### What is required
In the entries that follow, repeat exactly the lines from the one that has "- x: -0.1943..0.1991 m" through the one that has "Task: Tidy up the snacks", but omit pictures.
##############################
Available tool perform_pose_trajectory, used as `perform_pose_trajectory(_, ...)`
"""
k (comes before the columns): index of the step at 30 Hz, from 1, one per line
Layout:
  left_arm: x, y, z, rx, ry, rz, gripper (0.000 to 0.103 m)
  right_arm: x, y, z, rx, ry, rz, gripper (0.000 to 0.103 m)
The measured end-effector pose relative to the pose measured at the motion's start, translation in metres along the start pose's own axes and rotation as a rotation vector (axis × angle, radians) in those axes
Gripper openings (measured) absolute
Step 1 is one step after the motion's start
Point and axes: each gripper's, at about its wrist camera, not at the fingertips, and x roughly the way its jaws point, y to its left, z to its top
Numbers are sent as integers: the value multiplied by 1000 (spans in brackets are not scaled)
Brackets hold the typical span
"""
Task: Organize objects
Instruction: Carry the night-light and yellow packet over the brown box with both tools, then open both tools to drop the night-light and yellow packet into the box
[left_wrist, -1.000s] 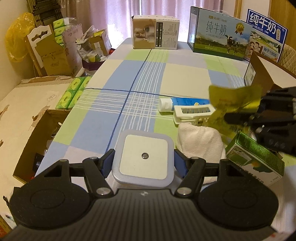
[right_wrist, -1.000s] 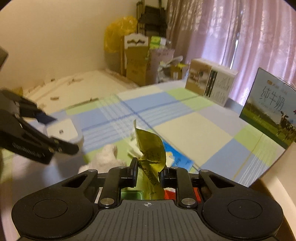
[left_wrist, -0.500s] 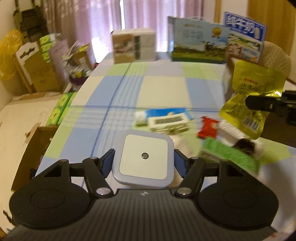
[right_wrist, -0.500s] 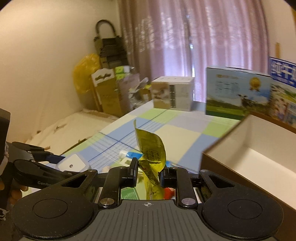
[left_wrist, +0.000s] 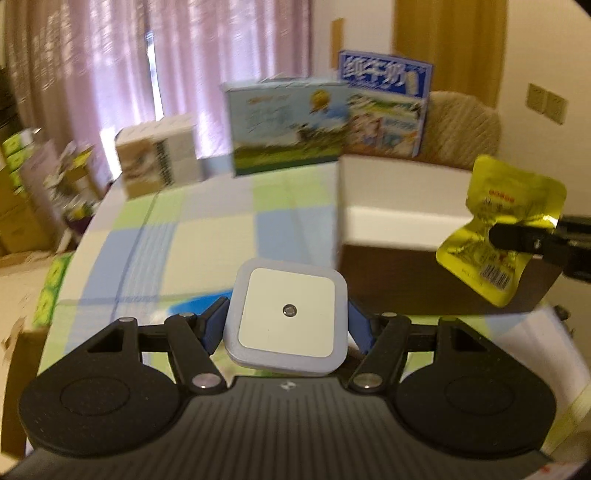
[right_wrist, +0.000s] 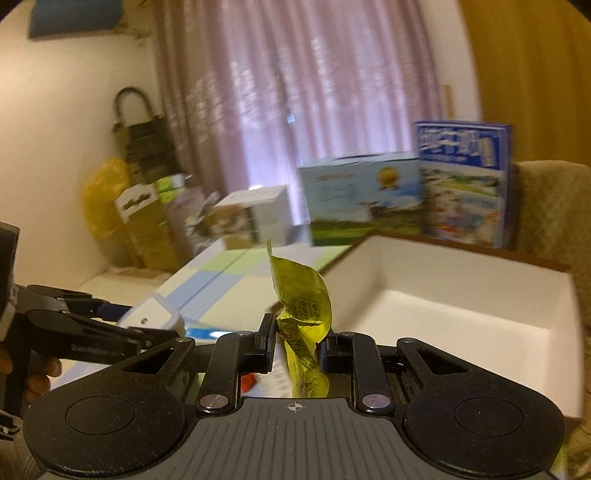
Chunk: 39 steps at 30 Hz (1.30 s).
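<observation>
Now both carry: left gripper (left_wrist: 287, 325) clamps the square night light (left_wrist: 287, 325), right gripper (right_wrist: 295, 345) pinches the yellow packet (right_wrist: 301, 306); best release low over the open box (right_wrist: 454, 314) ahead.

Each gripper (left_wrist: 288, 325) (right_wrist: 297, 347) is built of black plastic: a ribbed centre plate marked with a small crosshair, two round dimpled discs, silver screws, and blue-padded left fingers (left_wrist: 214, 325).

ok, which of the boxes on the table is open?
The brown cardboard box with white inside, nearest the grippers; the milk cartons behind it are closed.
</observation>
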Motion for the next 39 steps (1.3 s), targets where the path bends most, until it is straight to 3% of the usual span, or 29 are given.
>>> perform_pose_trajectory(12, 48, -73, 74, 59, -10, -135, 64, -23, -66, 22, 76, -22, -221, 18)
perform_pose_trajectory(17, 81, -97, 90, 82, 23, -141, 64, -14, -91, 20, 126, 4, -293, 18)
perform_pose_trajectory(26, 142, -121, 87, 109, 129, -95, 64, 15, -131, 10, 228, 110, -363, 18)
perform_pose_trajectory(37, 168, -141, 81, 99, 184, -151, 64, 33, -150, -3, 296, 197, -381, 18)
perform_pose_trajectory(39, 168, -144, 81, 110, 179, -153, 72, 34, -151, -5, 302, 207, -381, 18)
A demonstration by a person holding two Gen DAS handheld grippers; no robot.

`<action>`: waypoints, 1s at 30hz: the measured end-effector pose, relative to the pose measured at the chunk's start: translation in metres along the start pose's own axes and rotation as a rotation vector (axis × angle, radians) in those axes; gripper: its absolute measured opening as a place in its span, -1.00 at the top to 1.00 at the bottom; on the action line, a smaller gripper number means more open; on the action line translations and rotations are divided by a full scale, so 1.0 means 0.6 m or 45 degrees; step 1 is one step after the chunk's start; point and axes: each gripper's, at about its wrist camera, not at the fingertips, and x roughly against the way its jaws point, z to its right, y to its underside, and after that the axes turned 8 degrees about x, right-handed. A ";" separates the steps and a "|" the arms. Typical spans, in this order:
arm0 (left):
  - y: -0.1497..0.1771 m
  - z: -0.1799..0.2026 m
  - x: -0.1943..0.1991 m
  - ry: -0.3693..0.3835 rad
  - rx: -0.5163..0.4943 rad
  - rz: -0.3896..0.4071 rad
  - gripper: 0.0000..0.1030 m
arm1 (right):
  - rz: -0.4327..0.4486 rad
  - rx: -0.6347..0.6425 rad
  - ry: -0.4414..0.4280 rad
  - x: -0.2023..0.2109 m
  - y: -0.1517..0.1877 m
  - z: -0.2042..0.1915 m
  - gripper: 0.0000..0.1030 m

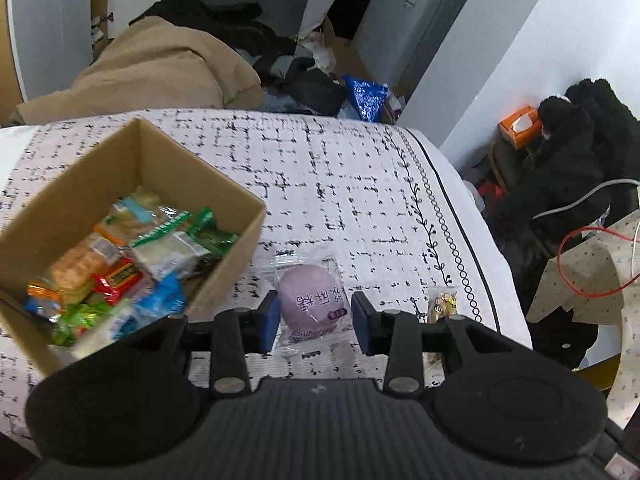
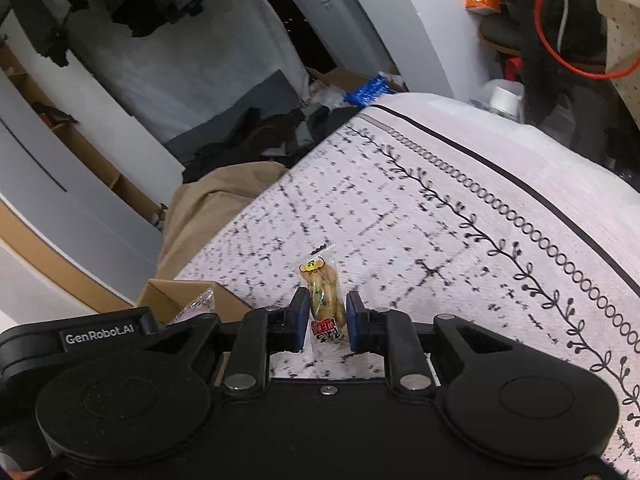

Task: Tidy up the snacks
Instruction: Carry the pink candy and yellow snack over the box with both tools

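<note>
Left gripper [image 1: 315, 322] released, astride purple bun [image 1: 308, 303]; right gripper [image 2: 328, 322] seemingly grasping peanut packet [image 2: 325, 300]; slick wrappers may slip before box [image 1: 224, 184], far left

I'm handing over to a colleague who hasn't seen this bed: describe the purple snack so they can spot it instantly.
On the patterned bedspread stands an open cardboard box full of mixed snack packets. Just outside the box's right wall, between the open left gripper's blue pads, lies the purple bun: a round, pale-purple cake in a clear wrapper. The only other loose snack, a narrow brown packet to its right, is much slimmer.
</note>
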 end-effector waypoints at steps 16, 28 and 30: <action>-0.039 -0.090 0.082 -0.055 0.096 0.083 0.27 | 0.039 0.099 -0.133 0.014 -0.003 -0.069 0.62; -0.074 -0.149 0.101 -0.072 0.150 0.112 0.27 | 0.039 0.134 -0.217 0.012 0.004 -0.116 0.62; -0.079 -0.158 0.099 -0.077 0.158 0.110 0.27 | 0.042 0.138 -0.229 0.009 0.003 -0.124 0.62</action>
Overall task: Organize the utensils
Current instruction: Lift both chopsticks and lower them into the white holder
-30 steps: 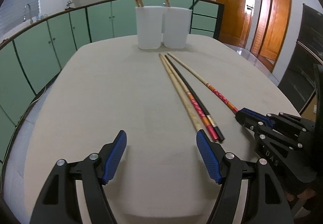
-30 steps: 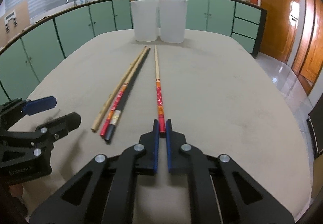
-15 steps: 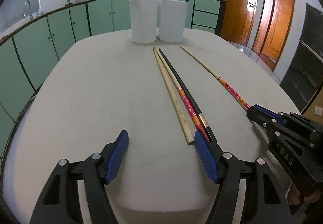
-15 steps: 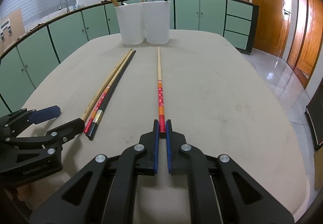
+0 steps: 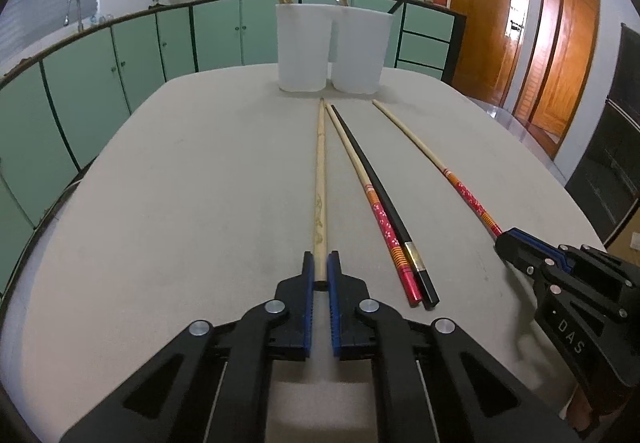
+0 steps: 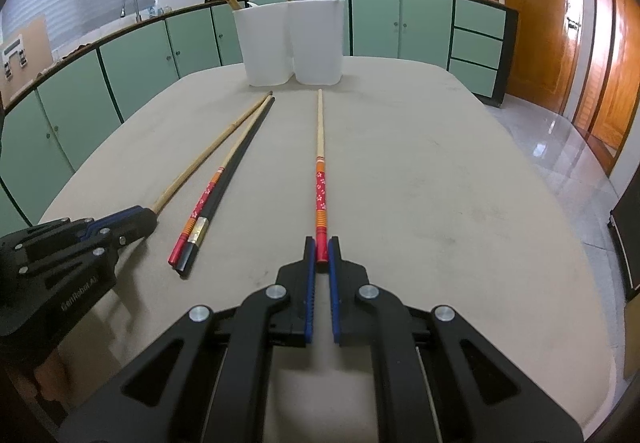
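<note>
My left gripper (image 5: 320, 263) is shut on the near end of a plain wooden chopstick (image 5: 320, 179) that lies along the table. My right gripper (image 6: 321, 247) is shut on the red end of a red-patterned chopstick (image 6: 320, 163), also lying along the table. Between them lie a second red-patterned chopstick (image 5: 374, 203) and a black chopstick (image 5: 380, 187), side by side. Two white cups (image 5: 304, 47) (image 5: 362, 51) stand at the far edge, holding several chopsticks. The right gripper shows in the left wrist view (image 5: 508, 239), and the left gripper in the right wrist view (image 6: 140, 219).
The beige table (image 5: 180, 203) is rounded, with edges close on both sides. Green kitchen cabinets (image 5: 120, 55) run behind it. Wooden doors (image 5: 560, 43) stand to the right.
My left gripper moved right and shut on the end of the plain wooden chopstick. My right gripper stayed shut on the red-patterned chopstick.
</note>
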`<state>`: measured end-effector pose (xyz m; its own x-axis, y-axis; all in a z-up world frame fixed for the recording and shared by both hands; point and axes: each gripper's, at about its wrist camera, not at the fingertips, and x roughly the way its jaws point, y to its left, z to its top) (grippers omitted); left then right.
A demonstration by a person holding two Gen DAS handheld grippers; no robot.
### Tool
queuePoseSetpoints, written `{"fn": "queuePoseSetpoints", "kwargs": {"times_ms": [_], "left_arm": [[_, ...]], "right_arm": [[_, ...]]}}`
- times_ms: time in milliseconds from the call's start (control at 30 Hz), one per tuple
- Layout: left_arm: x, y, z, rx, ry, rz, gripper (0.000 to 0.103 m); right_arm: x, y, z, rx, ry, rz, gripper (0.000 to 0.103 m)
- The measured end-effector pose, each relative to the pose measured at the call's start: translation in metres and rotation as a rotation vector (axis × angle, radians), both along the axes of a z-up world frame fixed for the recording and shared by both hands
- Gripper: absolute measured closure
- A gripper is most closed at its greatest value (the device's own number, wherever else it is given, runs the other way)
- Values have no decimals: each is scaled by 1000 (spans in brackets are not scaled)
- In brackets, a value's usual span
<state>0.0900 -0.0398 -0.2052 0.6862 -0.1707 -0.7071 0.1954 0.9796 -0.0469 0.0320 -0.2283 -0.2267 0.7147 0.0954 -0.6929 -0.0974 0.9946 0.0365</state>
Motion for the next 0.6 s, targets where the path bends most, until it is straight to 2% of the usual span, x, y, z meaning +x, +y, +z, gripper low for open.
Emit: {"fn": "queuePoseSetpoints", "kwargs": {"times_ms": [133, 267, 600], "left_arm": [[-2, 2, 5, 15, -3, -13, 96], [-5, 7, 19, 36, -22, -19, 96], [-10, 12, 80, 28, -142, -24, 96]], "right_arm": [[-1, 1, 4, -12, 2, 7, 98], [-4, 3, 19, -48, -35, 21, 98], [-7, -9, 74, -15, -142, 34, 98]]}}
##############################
### Finished exercise
  - x: -0.1943..0.1991 m
  - ry: -0.3693..0.3835 rad
  - rx: -0.5163..0.4943 rad
  - rz: -0.3896..0.4071 rad
  - gripper: 0.0000..0.1030 m
arm1 (right):
  - rz: -0.4327..0.4486 rad
  - rx: -0.6347..0.6425 rad
  - ry: -0.4414..0.4280 rad
  - x: -0.2023..0.2109 m
  - y: -0.1517..0.1877 m
  - z: -0.2042..0.1915 m
  - gripper: 0.0000..0.1030 m


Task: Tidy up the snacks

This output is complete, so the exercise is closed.